--- AVAILABLE DATA Enclosed Below ---

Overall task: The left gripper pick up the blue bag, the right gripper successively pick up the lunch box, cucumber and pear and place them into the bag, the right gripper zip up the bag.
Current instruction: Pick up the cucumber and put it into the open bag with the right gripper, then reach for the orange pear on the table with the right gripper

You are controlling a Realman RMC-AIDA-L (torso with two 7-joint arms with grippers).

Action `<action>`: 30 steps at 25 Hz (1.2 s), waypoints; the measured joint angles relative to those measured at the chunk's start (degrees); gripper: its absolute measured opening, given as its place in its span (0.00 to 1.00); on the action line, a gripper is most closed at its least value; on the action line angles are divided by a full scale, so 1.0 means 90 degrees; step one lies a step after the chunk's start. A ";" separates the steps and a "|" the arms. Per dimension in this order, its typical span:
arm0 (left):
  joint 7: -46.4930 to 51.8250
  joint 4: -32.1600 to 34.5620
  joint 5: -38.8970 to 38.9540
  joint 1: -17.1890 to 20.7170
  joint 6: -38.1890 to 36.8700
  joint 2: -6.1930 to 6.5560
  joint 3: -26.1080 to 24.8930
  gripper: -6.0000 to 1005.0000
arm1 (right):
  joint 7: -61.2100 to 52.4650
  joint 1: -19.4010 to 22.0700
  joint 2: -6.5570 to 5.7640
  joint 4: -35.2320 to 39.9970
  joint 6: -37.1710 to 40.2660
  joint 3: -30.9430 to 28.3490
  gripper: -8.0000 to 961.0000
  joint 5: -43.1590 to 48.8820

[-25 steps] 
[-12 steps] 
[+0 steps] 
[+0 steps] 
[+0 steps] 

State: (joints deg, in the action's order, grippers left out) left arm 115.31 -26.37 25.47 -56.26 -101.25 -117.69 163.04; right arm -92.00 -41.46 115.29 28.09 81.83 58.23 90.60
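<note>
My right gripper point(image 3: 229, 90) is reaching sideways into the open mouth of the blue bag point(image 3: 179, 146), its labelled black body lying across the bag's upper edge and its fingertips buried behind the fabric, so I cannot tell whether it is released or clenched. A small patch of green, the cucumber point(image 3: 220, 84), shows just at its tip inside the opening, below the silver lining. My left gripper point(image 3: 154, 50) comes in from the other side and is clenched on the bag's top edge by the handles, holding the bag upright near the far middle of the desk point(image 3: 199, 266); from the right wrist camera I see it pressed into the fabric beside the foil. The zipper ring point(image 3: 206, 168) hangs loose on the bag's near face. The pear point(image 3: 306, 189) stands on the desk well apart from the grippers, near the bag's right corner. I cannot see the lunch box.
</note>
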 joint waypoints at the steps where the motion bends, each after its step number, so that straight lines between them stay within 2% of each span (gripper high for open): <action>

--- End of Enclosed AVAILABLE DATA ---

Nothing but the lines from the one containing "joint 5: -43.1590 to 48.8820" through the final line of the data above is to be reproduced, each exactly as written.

*RESPONSE TO THE EXERCISE*.
  joint 5: -43.1590 to 48.8820

[-25 steps] 
[-12 steps] 
[+0 steps] 
[+0 steps] 
[+0 steps] 

State: (joints deg, in the action's order, grippers left out) left arm 115.31 -26.37 25.47 -56.26 -101.25 -117.69 163.04; right arm -92.00 -41.46 115.29 28.09 81.83 58.23 90.60
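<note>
My right gripper point(image 3: 229, 90) is reaching sideways into the open mouth of the blue bag point(image 3: 179, 146), its labelled black body lying across the bag's upper edge and its fingertips buried behind the fabric, so I cannot tell whether it is released or clenched. A small patch of green, the cucumber point(image 3: 220, 84), shows just at its tip inside the opening, below the silver lining. My left gripper point(image 3: 154, 50) comes in from the other side and is clenched on the bag's top edge by the handles, holding the bag upright near the far middle of the desk point(image 3: 199, 266); from the right wrist camera I see it pressed into the fabric beside the foil. The zipper ring point(image 3: 206, 168) hangs loose on the bag's near face. The pear point(image 3: 306, 189) stands on the desk well apart from the grippers, near the bag's right corner. I cannot see the lunch box.
</note>
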 joint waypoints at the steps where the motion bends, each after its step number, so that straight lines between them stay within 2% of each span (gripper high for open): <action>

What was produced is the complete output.